Der Film ist harter Stoff. Das "Time Magazine" hat den Disney-Film "Bambi" auf seine Liste der 25 schlimmsten Horrorfilme gesetzt. Denn er zeigt eine der traurigsten Szenen der Filmgeschichte. Der kleine Hirsch Bambi trabt verzweifelt durch den Schnee und ruft nach seiner toten Mutter, die von Jägern erschossen wurde. "Du brauchst auf deine Mutter nicht mehr zu warten. Die Jäger haben sie. Du musst jetzt tapfer sein", sagt sein Vater zu ihm, der große König des Waldes. Viele Kinder verlassen die Kinosäle tränenüberströmt, erinnern sich jahrelang an den frühen Schock.
"Bambi" ist anders als die Disneyfilme vor ihm. "In Bambi blieben die Tränen unvergessen. Trotz viel Humor, Schönheit und Verzauberung kann auch eine ganze Lebenszeit die Erinnerung an den Schuss nicht auslöschen, der Bambis Mutter tötete und das Gefühl der Qual, das wir mit dem einsamen, kleinen Hirsch teilten. … Realität und Wahrhaftigkeit sind die Stärken der Story und der Hauptgrund, warum Bambi ein so anderer Film wurde", schreiben Ollie Johnston und Frank Thomas in ihrem Buch "Walt Disney’s Bambi. The Story and the Film."
Zu sehen sind die Jäger nie, stehen aber in diesem Film für das Böse schlechthin. In den USA protestieren die Jagdverbände. Die Weltpremiere am 8. August 1942 wird vorsichtshalber vom US-Bundesstaat Maine nach London verlegt. Trotz Jägerprotesten und vielen Kindertränen wird der Film ein großer Erfolg und mehrere Male wiederaufgeführt, zuletzt 1993.

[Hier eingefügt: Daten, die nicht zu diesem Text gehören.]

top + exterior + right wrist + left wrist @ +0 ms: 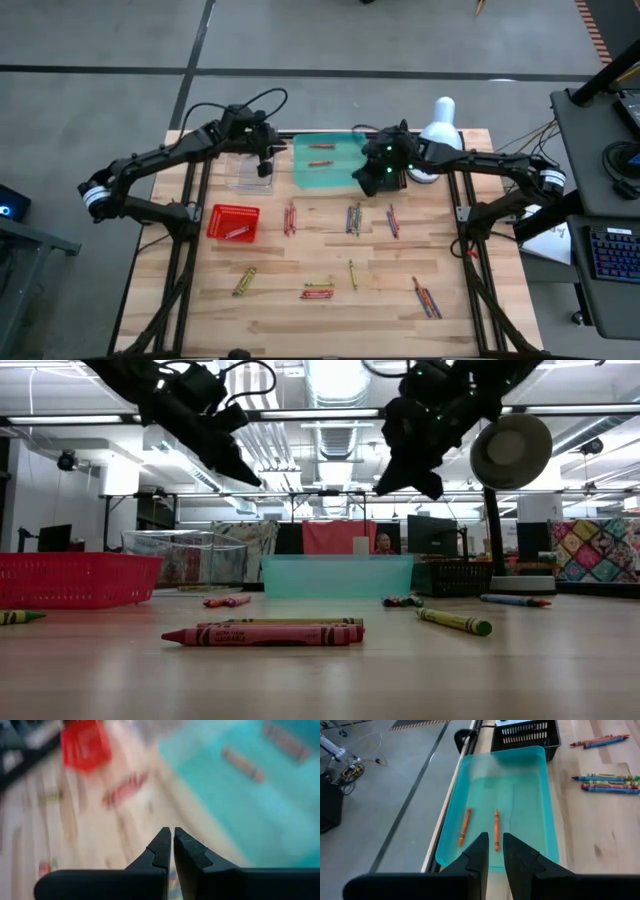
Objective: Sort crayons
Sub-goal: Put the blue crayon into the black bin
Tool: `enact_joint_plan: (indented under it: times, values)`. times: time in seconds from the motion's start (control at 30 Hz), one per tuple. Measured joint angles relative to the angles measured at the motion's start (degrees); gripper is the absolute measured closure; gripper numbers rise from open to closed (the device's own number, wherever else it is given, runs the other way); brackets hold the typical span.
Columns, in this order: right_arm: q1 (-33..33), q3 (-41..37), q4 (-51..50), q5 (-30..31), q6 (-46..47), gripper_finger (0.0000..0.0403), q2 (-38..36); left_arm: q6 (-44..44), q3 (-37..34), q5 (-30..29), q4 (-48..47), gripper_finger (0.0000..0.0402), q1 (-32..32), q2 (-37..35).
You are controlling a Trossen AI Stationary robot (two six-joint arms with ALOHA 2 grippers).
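We see the tabletop (200, 300) with bare wood along its near edge and in the near left corner. The teal tray (330, 175) sits at the far edge, holding two orange crayons (320, 147); a clear tray (245, 178) lies beside it, and the red mesh basket (233, 222) near the left edge holds a crayon. Loose crayons (318, 290) lie scattered mid-table. The left gripper (268, 168) hovers by the clear tray, fingers slightly parted, holding nothing. The right gripper (372, 182) hangs at the teal tray's right edge — clenched, empty. Only the low view shows both well above the wood.
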Motion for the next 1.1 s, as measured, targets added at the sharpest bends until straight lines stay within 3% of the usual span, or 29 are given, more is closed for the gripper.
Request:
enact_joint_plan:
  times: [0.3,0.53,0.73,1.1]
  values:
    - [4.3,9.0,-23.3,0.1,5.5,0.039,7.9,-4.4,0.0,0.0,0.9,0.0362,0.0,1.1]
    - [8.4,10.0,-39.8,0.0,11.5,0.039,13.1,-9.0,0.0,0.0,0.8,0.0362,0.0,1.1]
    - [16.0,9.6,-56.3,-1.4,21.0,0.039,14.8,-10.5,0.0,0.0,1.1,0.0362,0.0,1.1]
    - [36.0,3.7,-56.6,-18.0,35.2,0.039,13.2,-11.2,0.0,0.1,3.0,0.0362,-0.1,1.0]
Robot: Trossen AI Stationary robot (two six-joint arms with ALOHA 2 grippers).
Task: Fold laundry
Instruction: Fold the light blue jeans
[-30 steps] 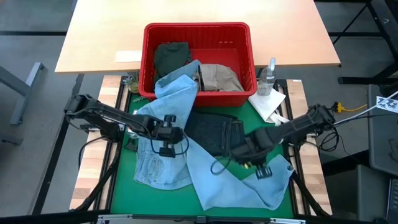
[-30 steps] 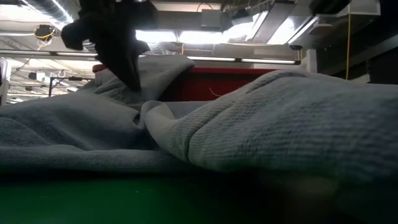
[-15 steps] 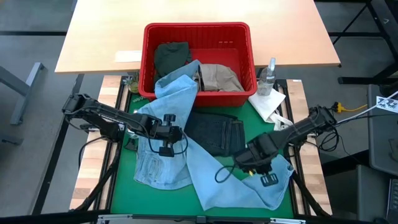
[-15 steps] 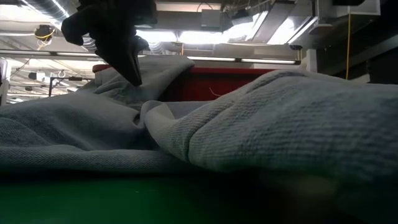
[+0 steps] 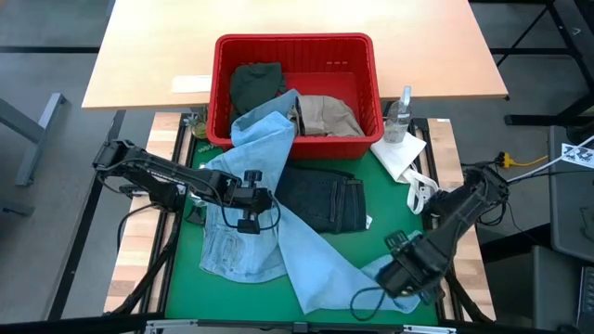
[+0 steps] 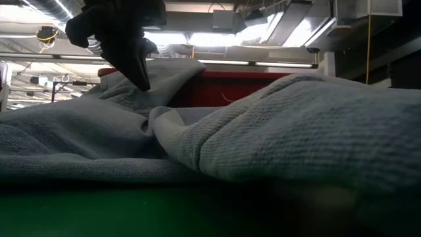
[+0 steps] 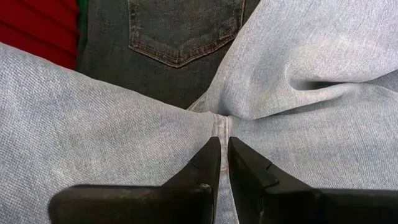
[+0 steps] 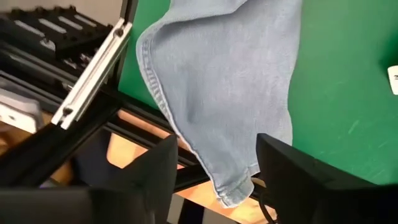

Die Rehe in "Schneewittchen" erinnern an Mehlsäcke
Bereits 1937 bringt Walt Disney mit "Schneewittchen" seinen ersten abendfüllenden Zeichentrickfilm ins Kino. Eigentlich soll "Bambi" als zweiter Film direkt danach folgen. Doch die Vorarbeiten für den Film sind so aufwendig, dass sie sich über sieben Jahre hinziehen. "Pinoccio" (1940), "Fantasia" (1940) und "Dumbo" (1941) werden schließlich zuerst veröffentlicht.
Das liegt auch an Disneys Perfektionismus. "'Schneewittchen, 'Pinocchio' und die anderen Filme hatten ziemlich offensichtliche Zeichentrick-Charaktere. Bei 'Bambi' brauchten wir feinere Animationen, die näher am echten Leben sind", sagt er.
Selbstkritisch stellt man im Studio fest, dass die Rehe in "Schneewittchen" an Mehlsäcke erinnern. Diesmal will es Disney besser machen – aus Respekt vor der Vorlage des Österreichers Felix Salten, dem Buch "Bambi. Eine Lebensgeschichte aus dem Walde" (1923).
"Um die Tiere zu studieren, brachten wir junge Hirsche in die Studios und ließen sie Heu fressen, damit sie ruhig blieben. Unsere Künstler zeichneten sie dann", erinnert sich Walt Disney. Die anatomisch korrekt gezeichneten Tiere bekommen im Film allerdings riesige Kulleraugen und die Züge von Kleinkindern.
Film zeigt Verlauf der Jahreszeiten
Der Film beginnt mit Bambis Geburt, zu der alle Bewohner des Waldes herbei strömen, auch das vorwitzige Wildkaninchen Klopfer, heimlicher Star der Geschichte. "Bambi" zeigt die Natur des Waldes im Verlauf der Jahreszeiten. Durch das spezielle Verfahren der Multiplan-Kamera wirken die aufwendig gezeichneten Hintergründe des Films fast dreidimensional.
Den Text hält Walt Disney bewusst knapp: Er umfasst nur rund 950 Wörter. "Es sollten hauptsächlich die Handlung und die Musik sein, die den Film tragen. Letztendlich hatten wir dann sogar 200 Wörter mehr als eigentlich geplant." Die Filmmusik begleitet die Szenen mit punktgenauen Effekten. Das unheimliche Thema der Jäger soll später Vorbild für den Soundtrack des Spielberg-Films "Der Weiße Hai" von 1975 gewesen sein.
Von Hirschen und Rehen
Übrigens ist Bambi kein Reh, sondern ein Weißwedelhirsch – weil es in den USA keine Rehe gibt. Der Fehler bei der Synchronisation hat allerdings dazu geführt, dass bis heute nicht wenige Deutsche glauben, der Hirsch sei der männliche Partner des Rehs.